**What the task requires**
Return every line of the data below exactly, but do not include the images.
*** Begin section ***
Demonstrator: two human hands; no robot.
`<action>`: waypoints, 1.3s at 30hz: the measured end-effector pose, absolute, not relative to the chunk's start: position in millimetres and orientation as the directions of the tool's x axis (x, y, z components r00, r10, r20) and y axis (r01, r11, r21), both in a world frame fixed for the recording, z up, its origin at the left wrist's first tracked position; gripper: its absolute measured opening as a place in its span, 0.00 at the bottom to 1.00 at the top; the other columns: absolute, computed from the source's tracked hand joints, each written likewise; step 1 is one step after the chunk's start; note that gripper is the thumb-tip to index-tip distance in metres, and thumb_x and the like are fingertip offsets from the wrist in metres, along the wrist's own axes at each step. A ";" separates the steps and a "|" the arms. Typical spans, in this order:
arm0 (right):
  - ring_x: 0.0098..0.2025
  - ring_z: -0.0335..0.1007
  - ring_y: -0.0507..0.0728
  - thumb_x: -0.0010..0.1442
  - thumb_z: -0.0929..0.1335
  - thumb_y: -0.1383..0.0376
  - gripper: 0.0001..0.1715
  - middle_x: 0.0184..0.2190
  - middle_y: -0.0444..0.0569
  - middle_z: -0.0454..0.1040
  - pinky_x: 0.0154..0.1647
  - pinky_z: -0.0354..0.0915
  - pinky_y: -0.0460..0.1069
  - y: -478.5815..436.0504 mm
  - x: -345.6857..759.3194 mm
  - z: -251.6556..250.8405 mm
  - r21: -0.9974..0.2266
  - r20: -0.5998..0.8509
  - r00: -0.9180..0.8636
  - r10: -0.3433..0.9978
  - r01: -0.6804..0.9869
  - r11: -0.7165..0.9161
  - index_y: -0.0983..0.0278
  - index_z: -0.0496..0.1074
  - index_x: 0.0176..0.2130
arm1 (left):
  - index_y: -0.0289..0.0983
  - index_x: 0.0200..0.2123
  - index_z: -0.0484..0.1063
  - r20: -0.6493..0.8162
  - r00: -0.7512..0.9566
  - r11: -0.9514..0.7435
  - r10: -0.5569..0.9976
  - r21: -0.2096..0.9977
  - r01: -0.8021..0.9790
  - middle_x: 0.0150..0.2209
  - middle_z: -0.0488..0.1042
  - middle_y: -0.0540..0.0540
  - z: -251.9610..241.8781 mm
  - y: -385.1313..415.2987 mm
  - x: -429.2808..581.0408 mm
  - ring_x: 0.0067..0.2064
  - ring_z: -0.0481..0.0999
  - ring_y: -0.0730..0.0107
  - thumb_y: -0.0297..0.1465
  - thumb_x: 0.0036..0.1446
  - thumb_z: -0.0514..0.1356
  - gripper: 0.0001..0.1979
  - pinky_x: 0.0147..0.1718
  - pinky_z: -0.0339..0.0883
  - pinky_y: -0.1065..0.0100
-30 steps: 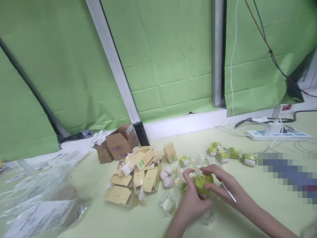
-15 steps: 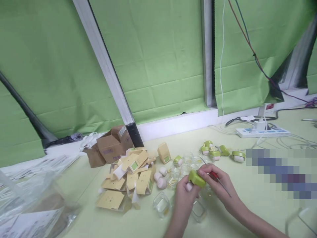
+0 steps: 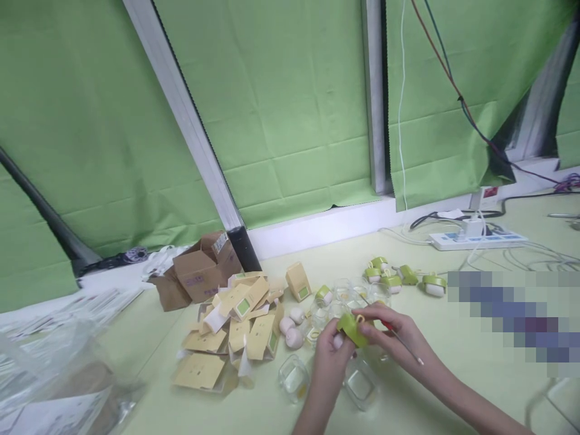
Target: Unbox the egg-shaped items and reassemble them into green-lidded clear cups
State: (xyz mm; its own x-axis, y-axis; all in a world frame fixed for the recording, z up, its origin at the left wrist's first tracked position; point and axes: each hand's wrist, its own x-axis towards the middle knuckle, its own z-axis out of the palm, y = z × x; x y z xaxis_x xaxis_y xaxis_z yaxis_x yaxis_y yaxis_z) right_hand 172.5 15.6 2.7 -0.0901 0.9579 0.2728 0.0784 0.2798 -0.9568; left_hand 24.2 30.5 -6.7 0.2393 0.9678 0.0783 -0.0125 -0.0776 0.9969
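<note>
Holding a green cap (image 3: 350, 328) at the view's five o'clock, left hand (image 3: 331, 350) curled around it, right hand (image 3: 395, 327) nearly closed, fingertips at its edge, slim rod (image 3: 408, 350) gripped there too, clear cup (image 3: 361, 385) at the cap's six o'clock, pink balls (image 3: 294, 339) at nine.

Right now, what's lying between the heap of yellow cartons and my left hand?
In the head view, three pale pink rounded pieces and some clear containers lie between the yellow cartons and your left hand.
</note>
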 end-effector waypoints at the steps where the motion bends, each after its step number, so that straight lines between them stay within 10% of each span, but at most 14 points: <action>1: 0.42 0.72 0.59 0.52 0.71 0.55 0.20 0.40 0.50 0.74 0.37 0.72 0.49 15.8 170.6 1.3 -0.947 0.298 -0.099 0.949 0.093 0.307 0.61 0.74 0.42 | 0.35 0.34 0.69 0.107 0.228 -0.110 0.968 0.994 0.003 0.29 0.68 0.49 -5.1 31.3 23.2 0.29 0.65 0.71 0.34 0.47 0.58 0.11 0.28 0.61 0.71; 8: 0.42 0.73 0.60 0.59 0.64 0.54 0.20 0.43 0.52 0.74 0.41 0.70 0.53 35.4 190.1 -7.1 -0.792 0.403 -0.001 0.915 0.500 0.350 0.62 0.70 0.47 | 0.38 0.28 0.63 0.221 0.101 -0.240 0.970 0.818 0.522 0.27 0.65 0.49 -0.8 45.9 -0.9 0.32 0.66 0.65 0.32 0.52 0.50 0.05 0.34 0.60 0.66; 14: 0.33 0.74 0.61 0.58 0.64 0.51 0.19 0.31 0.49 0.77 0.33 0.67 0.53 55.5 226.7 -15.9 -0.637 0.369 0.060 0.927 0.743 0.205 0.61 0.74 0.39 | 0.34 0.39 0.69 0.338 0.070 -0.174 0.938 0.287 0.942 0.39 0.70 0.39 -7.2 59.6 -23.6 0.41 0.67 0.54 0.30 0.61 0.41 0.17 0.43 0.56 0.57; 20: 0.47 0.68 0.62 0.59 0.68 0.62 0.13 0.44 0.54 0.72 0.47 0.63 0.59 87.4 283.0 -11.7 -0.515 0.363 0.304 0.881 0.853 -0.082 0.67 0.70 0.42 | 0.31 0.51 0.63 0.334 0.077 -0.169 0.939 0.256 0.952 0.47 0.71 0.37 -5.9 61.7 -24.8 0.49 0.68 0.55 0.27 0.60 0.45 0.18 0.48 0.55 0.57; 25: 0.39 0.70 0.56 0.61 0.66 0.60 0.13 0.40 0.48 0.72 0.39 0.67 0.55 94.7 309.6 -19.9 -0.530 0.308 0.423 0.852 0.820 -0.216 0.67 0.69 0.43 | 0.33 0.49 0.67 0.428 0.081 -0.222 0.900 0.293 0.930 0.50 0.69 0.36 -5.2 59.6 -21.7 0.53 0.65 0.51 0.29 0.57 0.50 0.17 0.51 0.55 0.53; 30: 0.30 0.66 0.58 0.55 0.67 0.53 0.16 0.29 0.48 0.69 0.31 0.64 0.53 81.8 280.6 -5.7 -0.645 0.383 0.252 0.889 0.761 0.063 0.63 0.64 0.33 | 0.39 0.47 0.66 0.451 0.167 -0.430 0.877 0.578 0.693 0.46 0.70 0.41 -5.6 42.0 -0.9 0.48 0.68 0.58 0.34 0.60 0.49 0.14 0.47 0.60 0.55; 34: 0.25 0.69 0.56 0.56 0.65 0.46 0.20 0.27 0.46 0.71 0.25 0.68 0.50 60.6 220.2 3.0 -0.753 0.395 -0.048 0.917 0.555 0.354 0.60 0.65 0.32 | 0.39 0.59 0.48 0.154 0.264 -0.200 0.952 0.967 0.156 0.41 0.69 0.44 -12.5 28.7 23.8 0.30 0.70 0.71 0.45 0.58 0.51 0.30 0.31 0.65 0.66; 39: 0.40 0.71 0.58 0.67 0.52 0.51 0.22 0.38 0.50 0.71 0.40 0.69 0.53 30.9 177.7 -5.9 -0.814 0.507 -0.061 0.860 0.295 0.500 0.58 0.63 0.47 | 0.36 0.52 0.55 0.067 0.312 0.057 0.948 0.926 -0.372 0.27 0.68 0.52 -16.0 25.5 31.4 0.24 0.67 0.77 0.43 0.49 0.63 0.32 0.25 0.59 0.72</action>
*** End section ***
**Task response**
Demonstrator: two human hands; no robot.
`<action>`: waypoints, 1.3s at 30hz: the measured end-effector pose, absolute, not relative to the chunk's start: position in millimetres and orientation as the directions of the tool's x axis (x, y, z components r00, r10, r20) and y axis (r01, r11, r21), both in a world frame fixed for the recording, z up, its origin at the left wrist's first tracked position; gripper: its absolute measured opening as a place in its span, 0.00 at the bottom to 1.00 at the top; the other columns: absolute, computed from the source's tracked hand joints, each written likewise; step 1 is one step after the chunk's start; note that gripper is the thumb-tip to index-tip distance in metres, and thumb_x and the like are fingertip offsets from the wrist in metres, along the wrist's own axes at each step. A ";" separates the steps and a "|" the arms. Typical spans, in this order:
arm0 (right):
  - ring_x: 0.0098..0.2025
  - ring_z: -0.0335..0.1007
  - ring_y: -0.0507..0.0728
  - thumb_x: -0.0010..0.1442
  - thumb_z: -0.0929..0.1335
  - thumb_y: -0.1383..0.0376
  - gripper: 0.0001..0.1715
  - middle_x: 0.0184..0.2190
  - middle_y: -0.0444..0.0569
  - middle_z: -0.0454..0.1040
  - pinky_x: 0.0154..0.1647
  - pinky_z: -0.0354..0.0915
  - pinky_y: -0.0460..0.1069
  - y: -478.5815..436.0504 mm
  - x: -345.6857..759.3194 mm
  - z: -251.6556..250.8405 mm
  - r21: -0.9974..0.2266
  - r20: -0.5998..0.8509
  - r00: -0.9180..0.8636
  - r10: -0.3433..0.9978
  - r01: -0.6804..0.9869
  - r11: -0.7165..0.9161
  - index_y: -0.0983..0.0278
  - index_z: -0.0496..0.1074
  - index_x: 0.0176..0.2130
arm1 (left):
  - index_y: -0.0289..0.0983
  - index_x: 0.0200..0.2123
  - index_z: -0.0484..0.1063
  - r20: -0.6493..0.8162
  - r00: -0.7512..0.9566
  - r11: -0.9514..0.7435
  - r10: -0.5569..0.9976
  - r21: -0.2096..0.9977
  - r01: -0.8021..0.9790
  - middle_x: 0.0150..0.2209
  - middle_z: -0.0488..0.1042
  - middle_y: -0.0540..0.0540
  - z: -251.9610..241.8781 mm
  - y: -385.1313..415.2987 mm
  - x: -429.2808..581.0408 mm
  - ring_x: 0.0067..0.2064
  - ring_z: -0.0481..0.0999
  - ring_y: -0.0730..0.0107
  - thumb_y: -0.0297..0.1465
  - thumb_x: 0.0036..0.1446
  - thumb_z: -0.0514..0.1356
  - gripper: 0.0001..0.1979
  - pinky_x: 0.0147..0.1718
  - pinky_z: -0.0339..0.0883
  - pinky_y: -0.1065..0.0100
-30 steps: 
-15 steps: 
+0 steps: 
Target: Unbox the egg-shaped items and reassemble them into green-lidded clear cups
State: (xyz mm; its own x-axis, y-axis; all in a world frame fixed for the recording, z up, its origin at the left wrist's first tracked position; point and axes: each hand's wrist, its own x-axis towards the middle knuckle, its own z-axis out of the palm, y = z × x; x y z xaxis_x xaxis_y xaxis_z yaxis_x yaxis_y yaxis_z) right_hand 172.5 15.6 2.7 -0.0901 0.9579 0.2728 0.0784 0.2798 -0.9568; left_hand 24.2 30.5 -6.7 0.2393 0.9678 0.0783 -0.0125 -0.0776 0.9969
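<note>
Holding a green cap (image 3: 350, 328) at the view's five o'clock, left hand (image 3: 331, 350) curled around it, right hand (image 3: 395, 327) nearly closed, fingertips at its edge, slim rod (image 3: 408, 350) gripped there too, clear cup (image 3: 361, 385) at the cap's six o'clock, pink balls (image 3: 294, 339) at nine.

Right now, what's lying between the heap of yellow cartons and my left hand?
In the head view, three pale pink rounded pieces and some clear containers lie between the yellow cartons and your left hand.
</note>
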 end-effector waypoints at the steps where the motion bends, each after its step number, so that straight lines between them stay within 10% of each span, but at most 14 points: <action>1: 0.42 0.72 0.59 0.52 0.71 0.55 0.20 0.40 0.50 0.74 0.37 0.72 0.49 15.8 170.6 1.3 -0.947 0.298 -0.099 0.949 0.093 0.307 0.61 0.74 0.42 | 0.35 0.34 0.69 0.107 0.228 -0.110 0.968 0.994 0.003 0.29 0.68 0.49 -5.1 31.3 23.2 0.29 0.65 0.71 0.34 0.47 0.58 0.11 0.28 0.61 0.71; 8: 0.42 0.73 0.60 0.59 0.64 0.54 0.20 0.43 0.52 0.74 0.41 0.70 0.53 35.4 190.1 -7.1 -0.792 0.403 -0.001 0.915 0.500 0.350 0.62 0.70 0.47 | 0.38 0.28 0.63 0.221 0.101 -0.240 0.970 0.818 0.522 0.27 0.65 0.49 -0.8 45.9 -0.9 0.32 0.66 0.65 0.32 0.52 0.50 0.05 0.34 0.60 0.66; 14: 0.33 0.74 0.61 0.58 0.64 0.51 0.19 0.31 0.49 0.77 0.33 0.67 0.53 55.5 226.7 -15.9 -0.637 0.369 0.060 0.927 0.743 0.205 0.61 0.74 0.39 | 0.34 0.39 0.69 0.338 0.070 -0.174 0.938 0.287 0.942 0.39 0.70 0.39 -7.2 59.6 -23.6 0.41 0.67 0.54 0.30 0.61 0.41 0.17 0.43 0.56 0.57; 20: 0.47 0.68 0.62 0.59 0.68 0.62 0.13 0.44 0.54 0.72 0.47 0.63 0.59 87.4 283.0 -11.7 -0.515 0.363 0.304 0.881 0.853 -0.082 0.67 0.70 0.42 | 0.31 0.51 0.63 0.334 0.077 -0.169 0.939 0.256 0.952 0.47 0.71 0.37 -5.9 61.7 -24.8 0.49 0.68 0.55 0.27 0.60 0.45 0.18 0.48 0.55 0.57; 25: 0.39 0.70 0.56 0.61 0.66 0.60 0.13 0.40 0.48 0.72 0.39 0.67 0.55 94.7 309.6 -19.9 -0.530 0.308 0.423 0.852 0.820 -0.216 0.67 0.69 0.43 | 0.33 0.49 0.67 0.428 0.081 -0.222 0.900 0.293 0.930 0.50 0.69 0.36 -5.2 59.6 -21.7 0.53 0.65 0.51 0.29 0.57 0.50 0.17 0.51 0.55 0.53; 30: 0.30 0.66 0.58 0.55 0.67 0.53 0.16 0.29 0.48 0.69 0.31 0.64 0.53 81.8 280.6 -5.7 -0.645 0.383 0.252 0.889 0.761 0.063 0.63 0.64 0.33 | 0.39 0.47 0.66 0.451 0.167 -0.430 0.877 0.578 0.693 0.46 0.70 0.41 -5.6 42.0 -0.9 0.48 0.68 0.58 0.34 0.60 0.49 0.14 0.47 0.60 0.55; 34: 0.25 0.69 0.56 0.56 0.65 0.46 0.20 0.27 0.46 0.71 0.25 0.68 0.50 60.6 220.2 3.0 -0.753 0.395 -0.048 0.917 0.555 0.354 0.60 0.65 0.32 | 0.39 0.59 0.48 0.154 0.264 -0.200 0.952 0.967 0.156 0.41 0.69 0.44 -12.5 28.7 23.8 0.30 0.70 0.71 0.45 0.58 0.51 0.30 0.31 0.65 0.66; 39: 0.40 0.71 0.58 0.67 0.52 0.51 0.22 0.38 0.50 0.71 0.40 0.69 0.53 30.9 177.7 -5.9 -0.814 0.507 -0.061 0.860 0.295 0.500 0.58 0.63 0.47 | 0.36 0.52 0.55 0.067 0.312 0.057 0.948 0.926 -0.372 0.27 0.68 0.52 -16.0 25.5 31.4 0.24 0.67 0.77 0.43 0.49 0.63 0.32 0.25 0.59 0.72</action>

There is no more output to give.